**Your instructions:** Below are entries; copy exactly the lines from the one with "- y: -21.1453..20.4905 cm" through the one with "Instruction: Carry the", both included, and leave out the rest.

++++++

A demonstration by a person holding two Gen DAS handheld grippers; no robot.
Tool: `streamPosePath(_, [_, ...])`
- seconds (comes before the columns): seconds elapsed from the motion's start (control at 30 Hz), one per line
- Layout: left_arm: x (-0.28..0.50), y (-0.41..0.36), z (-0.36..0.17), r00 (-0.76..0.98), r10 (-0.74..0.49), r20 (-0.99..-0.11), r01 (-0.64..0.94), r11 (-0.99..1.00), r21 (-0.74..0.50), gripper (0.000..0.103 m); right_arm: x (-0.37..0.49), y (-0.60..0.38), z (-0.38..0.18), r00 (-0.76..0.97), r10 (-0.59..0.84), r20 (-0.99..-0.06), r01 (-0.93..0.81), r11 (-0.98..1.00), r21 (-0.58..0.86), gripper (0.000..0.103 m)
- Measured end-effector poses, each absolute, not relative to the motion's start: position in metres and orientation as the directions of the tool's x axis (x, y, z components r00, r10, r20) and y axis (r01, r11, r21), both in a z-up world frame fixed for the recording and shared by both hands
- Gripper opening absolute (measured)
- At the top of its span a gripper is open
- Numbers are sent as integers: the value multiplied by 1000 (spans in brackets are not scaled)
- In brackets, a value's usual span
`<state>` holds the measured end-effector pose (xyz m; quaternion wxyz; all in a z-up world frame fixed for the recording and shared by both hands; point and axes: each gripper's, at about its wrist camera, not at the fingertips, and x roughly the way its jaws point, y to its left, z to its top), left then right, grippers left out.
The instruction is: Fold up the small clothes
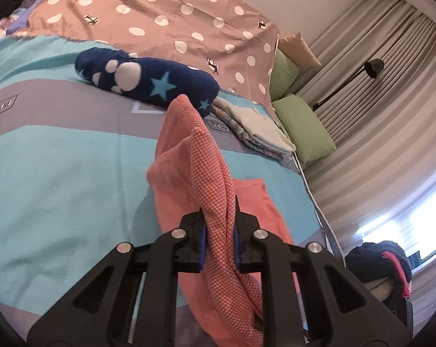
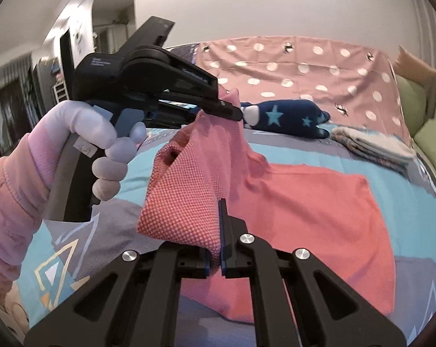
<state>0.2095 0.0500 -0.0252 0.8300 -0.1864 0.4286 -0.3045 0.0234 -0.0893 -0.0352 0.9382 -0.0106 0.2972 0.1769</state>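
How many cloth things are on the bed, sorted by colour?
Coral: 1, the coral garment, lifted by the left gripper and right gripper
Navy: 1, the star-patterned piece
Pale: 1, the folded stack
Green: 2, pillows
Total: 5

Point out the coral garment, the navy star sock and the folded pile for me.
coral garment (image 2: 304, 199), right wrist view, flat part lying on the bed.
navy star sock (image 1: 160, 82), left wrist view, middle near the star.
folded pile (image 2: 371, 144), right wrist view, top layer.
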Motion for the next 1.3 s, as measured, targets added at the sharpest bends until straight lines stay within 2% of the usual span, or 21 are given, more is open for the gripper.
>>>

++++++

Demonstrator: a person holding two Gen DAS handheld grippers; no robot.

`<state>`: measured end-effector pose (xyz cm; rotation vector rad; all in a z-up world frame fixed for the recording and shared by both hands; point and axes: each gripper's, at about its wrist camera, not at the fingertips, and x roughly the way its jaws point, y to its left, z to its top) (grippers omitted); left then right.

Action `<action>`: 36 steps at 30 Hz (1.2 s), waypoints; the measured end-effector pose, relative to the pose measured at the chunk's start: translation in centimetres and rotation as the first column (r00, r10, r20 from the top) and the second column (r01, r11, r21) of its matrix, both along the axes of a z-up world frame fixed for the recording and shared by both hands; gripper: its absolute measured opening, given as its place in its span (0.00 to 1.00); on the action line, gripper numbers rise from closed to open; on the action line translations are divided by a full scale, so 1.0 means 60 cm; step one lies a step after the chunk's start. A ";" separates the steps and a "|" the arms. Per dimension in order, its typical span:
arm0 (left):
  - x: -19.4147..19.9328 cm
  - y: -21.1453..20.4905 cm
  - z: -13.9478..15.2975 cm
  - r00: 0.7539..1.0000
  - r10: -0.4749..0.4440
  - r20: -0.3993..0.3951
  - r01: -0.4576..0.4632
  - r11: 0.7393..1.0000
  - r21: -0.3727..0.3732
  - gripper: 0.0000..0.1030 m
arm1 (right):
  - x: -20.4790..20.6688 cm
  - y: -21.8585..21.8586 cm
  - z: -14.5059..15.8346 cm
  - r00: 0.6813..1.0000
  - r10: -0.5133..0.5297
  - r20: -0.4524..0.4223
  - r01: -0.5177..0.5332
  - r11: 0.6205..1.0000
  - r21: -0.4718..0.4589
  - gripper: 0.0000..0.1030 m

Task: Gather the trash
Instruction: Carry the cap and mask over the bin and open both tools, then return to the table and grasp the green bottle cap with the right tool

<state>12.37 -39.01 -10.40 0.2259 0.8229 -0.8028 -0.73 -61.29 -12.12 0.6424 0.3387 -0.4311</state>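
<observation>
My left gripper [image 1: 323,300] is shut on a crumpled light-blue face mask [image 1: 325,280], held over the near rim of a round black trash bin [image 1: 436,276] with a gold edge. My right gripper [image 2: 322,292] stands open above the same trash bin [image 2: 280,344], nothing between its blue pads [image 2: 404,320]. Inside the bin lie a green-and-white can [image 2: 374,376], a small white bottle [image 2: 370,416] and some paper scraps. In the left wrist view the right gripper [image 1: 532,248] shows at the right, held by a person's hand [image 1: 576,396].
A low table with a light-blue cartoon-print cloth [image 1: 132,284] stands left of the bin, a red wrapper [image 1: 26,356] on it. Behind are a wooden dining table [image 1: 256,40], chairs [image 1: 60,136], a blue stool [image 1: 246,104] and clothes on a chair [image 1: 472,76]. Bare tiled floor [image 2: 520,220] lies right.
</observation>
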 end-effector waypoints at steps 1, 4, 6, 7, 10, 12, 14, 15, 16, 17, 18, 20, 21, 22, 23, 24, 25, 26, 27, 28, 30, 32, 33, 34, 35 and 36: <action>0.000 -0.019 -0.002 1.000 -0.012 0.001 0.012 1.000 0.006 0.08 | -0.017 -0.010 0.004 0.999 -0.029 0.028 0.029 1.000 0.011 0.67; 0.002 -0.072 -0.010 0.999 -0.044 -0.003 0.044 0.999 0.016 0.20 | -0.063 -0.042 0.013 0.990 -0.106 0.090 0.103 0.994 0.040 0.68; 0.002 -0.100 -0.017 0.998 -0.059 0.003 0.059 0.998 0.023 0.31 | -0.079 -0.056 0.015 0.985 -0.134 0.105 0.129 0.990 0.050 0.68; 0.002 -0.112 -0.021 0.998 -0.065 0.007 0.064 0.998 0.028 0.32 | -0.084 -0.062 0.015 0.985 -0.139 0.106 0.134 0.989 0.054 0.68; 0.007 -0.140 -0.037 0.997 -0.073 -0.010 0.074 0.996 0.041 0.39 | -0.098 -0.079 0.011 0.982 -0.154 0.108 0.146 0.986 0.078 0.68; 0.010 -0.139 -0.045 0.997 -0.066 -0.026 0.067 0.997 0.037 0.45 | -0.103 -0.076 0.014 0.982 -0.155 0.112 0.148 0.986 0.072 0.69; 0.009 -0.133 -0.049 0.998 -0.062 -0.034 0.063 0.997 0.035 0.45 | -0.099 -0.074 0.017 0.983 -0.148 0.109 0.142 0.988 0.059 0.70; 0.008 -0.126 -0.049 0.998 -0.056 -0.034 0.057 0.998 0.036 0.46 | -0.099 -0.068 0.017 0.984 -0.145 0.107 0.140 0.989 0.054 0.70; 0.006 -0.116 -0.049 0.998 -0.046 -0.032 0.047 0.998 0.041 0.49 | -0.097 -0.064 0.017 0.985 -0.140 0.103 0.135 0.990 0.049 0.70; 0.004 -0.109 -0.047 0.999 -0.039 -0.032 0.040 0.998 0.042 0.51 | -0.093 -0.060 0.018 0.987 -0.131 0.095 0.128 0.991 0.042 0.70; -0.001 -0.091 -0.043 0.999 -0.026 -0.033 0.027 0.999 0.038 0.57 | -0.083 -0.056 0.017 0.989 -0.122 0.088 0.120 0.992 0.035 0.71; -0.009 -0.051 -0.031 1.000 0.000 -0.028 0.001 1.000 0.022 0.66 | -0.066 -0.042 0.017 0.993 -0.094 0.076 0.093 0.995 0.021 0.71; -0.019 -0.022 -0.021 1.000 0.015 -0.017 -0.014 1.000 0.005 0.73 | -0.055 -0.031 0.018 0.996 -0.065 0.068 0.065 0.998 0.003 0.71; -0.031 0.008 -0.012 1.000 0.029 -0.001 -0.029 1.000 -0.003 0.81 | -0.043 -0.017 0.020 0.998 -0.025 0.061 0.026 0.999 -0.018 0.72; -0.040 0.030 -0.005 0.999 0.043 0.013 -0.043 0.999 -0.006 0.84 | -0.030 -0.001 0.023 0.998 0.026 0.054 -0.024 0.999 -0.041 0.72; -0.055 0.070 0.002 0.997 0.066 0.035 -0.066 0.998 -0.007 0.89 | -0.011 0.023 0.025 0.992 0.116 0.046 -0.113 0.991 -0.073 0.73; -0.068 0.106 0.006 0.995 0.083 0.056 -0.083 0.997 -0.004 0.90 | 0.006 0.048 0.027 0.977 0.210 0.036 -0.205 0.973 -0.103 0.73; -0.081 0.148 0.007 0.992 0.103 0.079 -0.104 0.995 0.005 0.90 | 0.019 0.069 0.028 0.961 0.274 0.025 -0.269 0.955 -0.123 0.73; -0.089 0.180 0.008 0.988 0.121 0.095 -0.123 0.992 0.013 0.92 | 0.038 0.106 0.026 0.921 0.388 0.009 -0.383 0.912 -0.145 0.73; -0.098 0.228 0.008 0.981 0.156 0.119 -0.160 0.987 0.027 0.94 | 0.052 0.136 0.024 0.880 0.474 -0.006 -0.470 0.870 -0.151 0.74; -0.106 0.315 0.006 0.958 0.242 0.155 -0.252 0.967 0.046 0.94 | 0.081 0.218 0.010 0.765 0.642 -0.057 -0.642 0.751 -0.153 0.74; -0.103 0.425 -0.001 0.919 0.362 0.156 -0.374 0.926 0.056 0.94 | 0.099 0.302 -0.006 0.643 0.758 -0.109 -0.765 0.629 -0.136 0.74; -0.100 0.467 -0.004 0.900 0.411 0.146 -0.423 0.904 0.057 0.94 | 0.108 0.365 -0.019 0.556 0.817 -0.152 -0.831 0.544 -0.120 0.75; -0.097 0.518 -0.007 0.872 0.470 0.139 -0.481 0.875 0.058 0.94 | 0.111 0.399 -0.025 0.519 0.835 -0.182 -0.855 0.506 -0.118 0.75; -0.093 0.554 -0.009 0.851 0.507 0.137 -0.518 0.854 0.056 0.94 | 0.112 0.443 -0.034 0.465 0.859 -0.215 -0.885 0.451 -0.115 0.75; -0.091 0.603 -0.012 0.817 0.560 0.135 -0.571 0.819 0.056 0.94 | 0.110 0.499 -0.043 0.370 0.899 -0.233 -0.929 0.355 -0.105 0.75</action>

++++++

**Output for this exercise:**
  - y: -21.1453..20.4905 cm
  - z: -13.9478..15.2975 cm
  - r00: 0.7539..1.0000
  - r10: -0.4749..0.4440
  - r20: -0.3993..0.3951
  - r01: -0.4576..0.4632
  - r11: 0.7393..1.0000
  - r21: -0.3727..0.3732
  - gripper: 0.0000..0.1030 m
arm1 (right):
  - x: -20.4790..20.6688 cm
  - y: -21.8585..21.8586 cm
  - z: -14.5059..15.8346 cm
  - r00: 0.6813..1.0000
  - r10: -0.5133..0.5297
  - r20: -0.4524..0.4223
  - r01: -0.5177..0.5332
  - r11: 0.6205..1.0000
  - r21: -0.4718..0.4589
  - gripper: 0.0000..0.1030 m

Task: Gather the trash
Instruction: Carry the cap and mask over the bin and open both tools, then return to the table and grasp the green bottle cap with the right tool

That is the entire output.